To run the second cell, the professor had to first import a Python library for probability and statistics:

In [None]:
# Just run this cell
from scipy import stats

Then she used the `norm.cdf` method in the library to find the gold proportion above.

In [None]:
# Just run this cell
stats.norm.cdf(1.65)

*Note*: You do not need to understand how the `scipy` library or how to use the method yourself.

<!-- BEGIN QUESTION -->

### Task 07 📍🔎

This shows that the percentage in a normal distribution that is at most 1.65 SDs above average is about **95%**. Explain why 1.65 is the right number of SDs to use when constructing a **90%** confidence interval.

_Points:_ 2

_Type your answer here, replacing this text._

<!-- END QUESTION -->



In [None]:
# Just run this cell, do not change it.
stats.norm.cdf(2.33)

### Task 08 📍

The cell above shows that the proportion that is at most 2.33 SDs above average in a normal distribution is 99%. Assign `option` to the right option (1, 2, 3, 4) to fill in the blank:

If you start at the estimate and go 2.33 SDs on either side, then you will get a _______% confidence interval for the parameter.

1. 99.5
2. 99
3. 98.5
4. 98



_Points:_ 2

In [None]:
option = ...
option

In [None]:
grader.check("task_08")

## Polling and the Normal Distribution

Michelle is a statistical consultant, and she works for a group that supports Proposition 68 (which would mandate labeling of all horizontal and vertical axes) called Yes on 68.  They want to know how many Californians will vote for the proposition.

Michelle polls a uniform random sample of all California voters, and she finds that 210 of the 400 sampled voters will vote in favor of the proposition.
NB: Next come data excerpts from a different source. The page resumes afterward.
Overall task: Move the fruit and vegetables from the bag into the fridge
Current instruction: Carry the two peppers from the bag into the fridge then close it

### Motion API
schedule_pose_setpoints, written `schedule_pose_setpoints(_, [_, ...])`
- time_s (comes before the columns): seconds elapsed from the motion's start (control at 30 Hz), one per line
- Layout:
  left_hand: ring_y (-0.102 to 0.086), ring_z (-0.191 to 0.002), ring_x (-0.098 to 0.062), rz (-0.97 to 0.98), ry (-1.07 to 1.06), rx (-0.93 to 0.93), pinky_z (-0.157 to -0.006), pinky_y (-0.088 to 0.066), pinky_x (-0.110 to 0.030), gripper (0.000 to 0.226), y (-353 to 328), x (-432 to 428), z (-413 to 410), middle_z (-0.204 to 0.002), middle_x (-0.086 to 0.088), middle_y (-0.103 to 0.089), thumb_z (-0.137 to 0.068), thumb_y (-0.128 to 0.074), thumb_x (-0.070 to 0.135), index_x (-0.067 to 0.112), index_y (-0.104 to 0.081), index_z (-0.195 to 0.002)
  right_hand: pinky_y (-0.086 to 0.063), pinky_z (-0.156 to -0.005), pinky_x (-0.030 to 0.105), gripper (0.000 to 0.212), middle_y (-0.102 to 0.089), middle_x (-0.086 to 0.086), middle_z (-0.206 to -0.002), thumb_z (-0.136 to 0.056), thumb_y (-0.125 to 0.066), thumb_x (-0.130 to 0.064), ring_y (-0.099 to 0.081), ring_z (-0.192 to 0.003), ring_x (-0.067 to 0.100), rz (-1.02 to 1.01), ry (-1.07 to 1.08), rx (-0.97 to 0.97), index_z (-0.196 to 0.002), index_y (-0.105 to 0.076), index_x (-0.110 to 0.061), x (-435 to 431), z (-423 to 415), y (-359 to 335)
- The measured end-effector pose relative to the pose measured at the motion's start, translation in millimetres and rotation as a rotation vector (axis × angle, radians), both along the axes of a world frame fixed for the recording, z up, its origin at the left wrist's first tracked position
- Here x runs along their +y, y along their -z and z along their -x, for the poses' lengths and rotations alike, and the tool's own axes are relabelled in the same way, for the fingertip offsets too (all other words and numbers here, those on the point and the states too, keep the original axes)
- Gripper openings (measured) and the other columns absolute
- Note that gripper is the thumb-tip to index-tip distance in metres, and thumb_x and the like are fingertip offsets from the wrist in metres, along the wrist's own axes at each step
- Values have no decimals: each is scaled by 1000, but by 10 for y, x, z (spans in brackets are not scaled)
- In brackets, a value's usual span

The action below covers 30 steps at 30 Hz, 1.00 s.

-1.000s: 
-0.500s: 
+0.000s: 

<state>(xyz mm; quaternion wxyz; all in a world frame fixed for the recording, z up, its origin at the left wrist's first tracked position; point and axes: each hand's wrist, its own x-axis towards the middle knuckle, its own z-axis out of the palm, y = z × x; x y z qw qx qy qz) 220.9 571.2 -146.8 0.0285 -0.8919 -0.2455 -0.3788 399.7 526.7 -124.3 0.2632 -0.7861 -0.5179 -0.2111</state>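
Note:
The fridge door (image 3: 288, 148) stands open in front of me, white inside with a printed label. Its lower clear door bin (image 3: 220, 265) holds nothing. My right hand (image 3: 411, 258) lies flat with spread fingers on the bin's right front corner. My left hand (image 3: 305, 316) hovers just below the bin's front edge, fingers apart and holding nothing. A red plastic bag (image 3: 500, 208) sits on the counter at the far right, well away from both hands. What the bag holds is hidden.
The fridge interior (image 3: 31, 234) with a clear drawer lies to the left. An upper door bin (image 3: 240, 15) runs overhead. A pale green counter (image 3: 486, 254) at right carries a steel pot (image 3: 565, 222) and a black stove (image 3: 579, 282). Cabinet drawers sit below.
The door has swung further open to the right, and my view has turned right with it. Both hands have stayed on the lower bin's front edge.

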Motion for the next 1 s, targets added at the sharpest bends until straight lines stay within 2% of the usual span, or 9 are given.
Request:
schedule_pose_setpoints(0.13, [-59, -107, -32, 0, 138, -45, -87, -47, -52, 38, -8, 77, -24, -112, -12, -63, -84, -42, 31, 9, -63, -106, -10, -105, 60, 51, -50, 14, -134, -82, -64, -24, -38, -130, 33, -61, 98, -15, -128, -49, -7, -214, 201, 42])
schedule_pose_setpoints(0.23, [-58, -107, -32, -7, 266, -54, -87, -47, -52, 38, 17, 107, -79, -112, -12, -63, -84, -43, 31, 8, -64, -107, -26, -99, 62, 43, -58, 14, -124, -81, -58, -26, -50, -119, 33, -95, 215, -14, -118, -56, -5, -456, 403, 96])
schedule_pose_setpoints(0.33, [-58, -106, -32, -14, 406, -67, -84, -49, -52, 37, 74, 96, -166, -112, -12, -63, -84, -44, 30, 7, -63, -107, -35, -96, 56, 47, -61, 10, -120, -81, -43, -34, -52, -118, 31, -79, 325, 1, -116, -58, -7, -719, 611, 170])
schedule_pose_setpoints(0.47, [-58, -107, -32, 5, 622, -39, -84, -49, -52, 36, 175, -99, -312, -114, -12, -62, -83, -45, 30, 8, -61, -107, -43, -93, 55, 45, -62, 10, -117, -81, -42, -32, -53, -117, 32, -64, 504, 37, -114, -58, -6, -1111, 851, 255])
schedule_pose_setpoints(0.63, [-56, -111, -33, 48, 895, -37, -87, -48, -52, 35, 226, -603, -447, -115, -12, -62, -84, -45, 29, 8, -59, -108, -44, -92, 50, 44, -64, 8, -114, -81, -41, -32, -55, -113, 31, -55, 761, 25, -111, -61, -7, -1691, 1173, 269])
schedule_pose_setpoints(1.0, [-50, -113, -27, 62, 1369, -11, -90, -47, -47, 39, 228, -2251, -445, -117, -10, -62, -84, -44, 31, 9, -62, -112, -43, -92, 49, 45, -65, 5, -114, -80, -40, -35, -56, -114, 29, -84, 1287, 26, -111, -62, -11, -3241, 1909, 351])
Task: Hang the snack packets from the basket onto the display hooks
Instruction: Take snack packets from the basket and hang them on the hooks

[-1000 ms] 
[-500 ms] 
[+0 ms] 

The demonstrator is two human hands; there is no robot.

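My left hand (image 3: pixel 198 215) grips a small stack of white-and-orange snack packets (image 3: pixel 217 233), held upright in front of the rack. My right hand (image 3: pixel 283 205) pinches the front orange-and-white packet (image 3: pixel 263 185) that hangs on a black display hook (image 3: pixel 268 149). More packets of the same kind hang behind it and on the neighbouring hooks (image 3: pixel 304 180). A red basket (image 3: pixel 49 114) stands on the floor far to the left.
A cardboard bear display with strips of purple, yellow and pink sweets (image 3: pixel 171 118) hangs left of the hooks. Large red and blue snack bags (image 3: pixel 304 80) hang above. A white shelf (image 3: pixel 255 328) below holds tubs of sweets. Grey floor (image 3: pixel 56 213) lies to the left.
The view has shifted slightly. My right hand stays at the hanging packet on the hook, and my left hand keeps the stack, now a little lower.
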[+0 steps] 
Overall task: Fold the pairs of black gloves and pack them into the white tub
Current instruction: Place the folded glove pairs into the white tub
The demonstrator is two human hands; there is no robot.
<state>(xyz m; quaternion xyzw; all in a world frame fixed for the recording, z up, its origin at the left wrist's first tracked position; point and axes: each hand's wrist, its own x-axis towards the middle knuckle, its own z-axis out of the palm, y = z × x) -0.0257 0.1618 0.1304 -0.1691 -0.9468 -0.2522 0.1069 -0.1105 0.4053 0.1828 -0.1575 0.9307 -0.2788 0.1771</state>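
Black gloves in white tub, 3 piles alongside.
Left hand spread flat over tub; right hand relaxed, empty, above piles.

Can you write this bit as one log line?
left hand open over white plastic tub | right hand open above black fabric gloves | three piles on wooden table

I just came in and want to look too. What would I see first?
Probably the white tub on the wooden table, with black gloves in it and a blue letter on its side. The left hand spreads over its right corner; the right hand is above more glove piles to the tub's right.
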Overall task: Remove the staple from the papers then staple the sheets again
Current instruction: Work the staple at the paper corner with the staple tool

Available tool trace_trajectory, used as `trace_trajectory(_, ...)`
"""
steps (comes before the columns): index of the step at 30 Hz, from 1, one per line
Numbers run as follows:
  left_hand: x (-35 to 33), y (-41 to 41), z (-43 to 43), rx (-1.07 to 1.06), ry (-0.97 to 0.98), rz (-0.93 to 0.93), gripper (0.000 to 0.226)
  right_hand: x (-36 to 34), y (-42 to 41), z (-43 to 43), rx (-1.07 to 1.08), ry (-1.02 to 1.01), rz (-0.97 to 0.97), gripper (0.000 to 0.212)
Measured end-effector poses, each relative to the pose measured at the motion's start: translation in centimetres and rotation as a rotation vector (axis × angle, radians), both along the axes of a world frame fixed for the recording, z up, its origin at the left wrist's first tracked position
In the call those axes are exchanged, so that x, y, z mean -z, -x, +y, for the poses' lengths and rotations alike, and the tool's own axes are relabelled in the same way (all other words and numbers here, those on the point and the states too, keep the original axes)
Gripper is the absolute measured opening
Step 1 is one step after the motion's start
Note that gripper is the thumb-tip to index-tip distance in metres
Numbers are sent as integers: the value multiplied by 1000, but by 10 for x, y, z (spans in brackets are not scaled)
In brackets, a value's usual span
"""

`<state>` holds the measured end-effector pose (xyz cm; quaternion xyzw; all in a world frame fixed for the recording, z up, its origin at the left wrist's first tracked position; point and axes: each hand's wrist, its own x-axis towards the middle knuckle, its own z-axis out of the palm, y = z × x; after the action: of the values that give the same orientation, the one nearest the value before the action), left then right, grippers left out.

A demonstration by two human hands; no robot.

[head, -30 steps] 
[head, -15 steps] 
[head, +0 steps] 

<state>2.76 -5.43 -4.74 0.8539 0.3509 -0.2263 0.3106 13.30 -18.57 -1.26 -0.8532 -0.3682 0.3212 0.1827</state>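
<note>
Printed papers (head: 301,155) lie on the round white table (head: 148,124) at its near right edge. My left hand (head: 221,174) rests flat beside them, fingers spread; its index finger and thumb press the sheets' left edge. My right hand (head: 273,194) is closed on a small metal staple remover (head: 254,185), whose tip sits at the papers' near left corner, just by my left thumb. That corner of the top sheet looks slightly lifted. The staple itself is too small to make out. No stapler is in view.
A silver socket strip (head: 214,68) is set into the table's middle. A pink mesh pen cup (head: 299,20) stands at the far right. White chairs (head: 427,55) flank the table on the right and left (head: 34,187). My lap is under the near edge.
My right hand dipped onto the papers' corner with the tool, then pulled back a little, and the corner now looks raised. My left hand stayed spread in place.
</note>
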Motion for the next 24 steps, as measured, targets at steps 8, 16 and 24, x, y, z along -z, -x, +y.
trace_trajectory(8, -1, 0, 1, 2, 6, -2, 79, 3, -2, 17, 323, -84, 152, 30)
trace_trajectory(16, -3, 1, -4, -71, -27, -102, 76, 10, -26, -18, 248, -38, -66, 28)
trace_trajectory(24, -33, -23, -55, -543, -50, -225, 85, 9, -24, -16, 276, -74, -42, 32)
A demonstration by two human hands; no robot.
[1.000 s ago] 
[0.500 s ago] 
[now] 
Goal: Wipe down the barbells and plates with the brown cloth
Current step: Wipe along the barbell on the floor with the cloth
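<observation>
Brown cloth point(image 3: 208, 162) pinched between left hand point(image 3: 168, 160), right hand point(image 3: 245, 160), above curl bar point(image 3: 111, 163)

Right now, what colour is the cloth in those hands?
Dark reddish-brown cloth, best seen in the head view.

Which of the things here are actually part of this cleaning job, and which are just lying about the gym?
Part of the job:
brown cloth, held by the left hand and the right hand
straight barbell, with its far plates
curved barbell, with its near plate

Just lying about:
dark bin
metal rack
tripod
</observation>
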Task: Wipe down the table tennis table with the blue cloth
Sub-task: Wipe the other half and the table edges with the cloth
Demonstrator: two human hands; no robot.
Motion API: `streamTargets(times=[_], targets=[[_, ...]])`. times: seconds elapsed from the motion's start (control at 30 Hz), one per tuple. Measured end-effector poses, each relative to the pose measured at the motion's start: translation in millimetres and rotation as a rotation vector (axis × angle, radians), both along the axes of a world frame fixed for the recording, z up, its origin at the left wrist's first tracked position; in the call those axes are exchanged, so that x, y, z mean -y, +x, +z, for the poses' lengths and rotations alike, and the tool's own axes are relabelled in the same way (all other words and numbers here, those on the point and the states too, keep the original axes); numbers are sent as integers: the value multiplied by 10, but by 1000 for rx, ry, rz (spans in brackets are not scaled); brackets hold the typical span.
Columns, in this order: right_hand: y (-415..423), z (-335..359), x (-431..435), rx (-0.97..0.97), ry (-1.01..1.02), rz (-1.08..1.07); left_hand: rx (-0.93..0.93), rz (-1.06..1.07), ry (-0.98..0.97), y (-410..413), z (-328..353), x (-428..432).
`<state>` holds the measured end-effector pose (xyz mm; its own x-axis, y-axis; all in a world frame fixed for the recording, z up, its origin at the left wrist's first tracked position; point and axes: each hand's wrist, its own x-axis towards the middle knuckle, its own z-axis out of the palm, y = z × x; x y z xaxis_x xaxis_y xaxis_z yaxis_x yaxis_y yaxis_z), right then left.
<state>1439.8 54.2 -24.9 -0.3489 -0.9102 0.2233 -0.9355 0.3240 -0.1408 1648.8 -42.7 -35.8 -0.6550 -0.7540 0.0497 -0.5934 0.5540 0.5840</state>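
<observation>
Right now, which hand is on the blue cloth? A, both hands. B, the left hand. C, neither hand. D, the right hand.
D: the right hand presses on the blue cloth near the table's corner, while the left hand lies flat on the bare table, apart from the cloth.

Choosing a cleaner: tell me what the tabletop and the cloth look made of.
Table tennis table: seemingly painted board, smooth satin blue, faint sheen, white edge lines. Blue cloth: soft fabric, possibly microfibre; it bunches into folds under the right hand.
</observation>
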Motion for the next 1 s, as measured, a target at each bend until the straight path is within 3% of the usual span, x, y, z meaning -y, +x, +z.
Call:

We have provided a table for you below which has 3 columns: the first two columns are identical to `sample`. The third column contains the proportion of total voters that chose each option.

In [None]:
sample = Table().with_columns(
    "Vote",  make_array("Yes", "No"),
    "Count", make_array(210,   190))

sample_size = sum(sample.column("Count"))
sample_with_proportions = sample.with_column("Proportion", sample.column("Count") / sample_size)
sample_with_proportions

### Task 09 📍

Michelle wants to use 10,000 bootstrap resamples to compute a confidence interval for the proportion of all California voters who will vote Yes.  

Fill in the next cell to simulate an empirical distribution of Yes proportions. Use bootstrap resampling to simulate 10,000 election outcomes, and assign `resample_yes_proportions` to contain the Yes proportion of each bootstrap resample. Then, visualize `resample_yes_proportions` with a histogram. **You should see a bell-shaped curve centered near the proportion of Yes in the original sample.**

*Hint:* `sample_proportions` may be useful here!


_Points:_ 2

In [None]:
resample_yes_proportions = make_array()
for i in np.arange(10000):
    resample = ...
    resample_yes_proportions = ...
Table().with_column("Resample Yes proportion", resample_yes_proportions).hist(bins=np.arange(.2, .8, .01))

In [None]:
grader.check("task_09")

<!-- BEGIN QUESTION -->

### Task 10 📍🔎

Why does the Central Limit Theorem (CLT) apply in this situation, and how does it explain the distribution we see above?


_Points:_ 2

_Type your answer here, replacing this text._

<!-- END QUESTION -->

In a population whose members are 0 and 1, there is a simple formula for the **standard deviation of that population**:

$$\text{standard deviation of population} = \sqrt{(\text{proportion of 0s}) \times (\text{proportion of 1s})}$$

(Figuring out this formula, starting from the definition of the standard deviation, is an fun exercise for those who enjoy algebra.)

### Task 11 📍

 Using only the Central Limit Theorem and the numbers of Yes and No voters in our sample of 400, *algebraically* compute the predicted standard deviation of the `resample_yes_proportions` array. Assign this number to `approximate_sd`. **Do not access the data in `resample_yes_proportions` in any way.**

Remember that the standard deviation of the sample means can be computed from the population SD and the size of the sample (the formula above might be helpful). If we do not know the population SD, we can use the sample SD as a reasonable approximation in its place. [This section](https://inferentialthinking.com/chapters/14/5/Variability_of_the_Sample_Mean.html#the-sd-of-all-the-sample-means) of the textbook also may be helpful.


_Points:_ 2

In [None]:
approx_pop_sd = ...
approximate_sd = ...
approximate_sd

In [None]:
grader.check("task_11")

### Task 12 📍

Compute the standard deviation of the array `resample_yes_proportions`, which will act as an approximation to the true SD of the possible sample proportions. This will help verify whether your answer to question 3.3 is approximately correct.


_Points:_ 2

In [None]:
exact_sd = ...
exact_sd

In [None]:
grader.check("task_12")

### Task 13 📍

**Again, without accessing `resample_yes_proportions` in any way**, compute an approximate 95% confidence interval for the proportion of Yes voters in California.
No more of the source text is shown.